Work to complete = Taking the line with "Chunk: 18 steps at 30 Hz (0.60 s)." as the first and the line with "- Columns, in" as the last, set down exactly every line in that range from the entries below, and no more.

The data Block Start

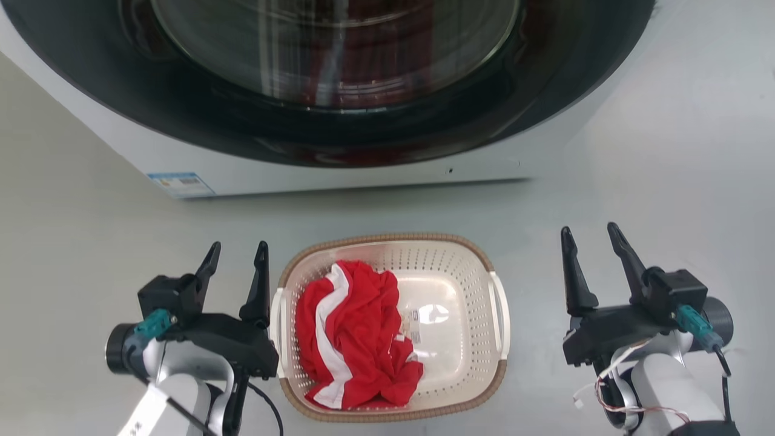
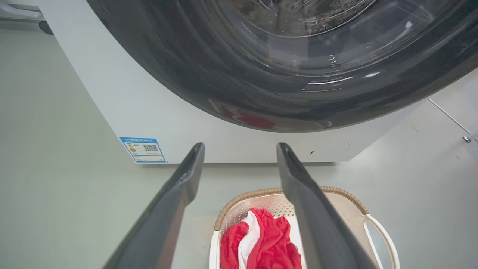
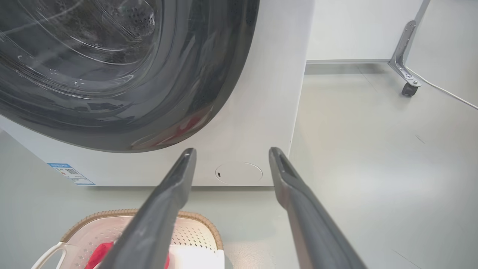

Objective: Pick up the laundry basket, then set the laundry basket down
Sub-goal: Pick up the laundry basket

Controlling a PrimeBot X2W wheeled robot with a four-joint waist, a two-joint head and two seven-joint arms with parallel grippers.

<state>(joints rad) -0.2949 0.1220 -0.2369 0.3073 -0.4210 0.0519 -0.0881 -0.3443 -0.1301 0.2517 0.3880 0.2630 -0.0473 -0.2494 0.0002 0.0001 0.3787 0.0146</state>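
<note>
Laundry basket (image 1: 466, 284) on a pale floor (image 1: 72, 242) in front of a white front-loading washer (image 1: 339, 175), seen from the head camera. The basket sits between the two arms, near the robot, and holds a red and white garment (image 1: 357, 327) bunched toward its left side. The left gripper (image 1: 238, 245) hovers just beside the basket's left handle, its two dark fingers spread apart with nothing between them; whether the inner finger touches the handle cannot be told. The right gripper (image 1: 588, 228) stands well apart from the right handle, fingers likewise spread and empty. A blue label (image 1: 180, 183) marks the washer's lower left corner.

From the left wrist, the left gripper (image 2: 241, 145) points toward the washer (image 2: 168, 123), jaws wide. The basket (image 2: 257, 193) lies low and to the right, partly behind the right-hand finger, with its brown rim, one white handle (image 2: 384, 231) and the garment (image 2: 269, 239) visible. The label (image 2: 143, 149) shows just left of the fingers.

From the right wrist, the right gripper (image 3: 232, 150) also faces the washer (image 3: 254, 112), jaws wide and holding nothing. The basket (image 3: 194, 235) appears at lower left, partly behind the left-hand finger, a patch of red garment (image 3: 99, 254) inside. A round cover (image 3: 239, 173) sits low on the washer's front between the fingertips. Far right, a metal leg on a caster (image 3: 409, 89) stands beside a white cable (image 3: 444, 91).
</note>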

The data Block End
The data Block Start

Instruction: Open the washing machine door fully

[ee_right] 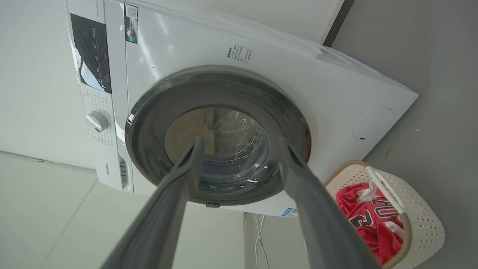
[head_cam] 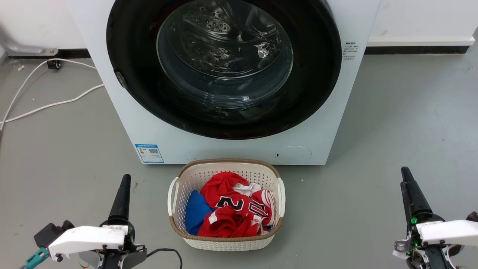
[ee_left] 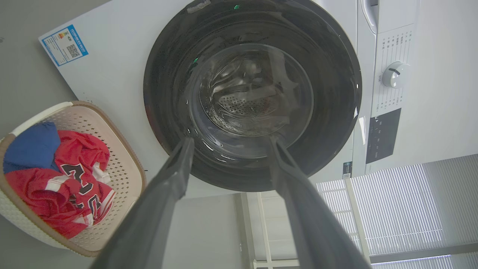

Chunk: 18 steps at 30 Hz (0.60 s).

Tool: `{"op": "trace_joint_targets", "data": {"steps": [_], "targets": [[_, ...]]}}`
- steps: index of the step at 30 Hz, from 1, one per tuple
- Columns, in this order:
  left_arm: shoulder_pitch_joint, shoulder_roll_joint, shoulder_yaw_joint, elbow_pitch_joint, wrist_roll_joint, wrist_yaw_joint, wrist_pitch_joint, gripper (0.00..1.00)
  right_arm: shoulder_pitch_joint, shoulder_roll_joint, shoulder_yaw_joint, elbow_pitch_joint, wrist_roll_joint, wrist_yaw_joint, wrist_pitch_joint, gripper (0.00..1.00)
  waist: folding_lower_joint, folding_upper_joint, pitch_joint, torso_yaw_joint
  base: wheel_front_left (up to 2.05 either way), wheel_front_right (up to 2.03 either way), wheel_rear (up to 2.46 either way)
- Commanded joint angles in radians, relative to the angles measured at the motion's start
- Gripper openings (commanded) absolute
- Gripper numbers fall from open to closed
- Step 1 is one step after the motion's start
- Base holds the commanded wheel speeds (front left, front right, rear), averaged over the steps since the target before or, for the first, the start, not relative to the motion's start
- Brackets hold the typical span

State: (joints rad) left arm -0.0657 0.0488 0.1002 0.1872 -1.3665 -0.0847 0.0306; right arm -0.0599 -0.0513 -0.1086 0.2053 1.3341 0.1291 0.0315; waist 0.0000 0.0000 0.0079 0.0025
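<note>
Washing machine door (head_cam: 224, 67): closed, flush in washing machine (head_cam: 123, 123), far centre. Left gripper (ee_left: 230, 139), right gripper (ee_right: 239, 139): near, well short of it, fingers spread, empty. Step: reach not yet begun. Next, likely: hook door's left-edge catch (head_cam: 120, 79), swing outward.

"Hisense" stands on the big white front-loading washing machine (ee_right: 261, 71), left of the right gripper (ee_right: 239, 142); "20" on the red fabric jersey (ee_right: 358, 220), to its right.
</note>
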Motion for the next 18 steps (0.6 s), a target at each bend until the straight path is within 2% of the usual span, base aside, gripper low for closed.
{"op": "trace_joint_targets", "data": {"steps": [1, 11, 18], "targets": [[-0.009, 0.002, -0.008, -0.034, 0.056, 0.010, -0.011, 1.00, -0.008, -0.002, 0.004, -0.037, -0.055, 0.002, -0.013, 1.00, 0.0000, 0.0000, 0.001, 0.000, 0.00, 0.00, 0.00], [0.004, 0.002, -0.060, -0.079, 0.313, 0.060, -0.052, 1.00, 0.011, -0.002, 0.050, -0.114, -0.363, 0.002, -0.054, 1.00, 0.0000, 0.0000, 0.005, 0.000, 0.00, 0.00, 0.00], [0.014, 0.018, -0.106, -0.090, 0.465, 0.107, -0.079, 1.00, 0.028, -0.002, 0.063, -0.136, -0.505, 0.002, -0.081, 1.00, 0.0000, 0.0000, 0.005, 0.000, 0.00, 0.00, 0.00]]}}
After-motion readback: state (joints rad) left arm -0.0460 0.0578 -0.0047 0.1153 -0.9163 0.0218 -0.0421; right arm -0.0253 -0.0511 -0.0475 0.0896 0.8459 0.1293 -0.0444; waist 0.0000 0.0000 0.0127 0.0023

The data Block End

Output below =
Chunk: 18 steps at 30 Hz (0.60 s).

Tool: `{"op": "trace_joint_targets", "data": {"steps": [_], "targets": [[_, ...]]}}`
- steps: index of the step at 30 Hz, from 1, one per tuple
- Columns, in this order:

No more is needed for this answer.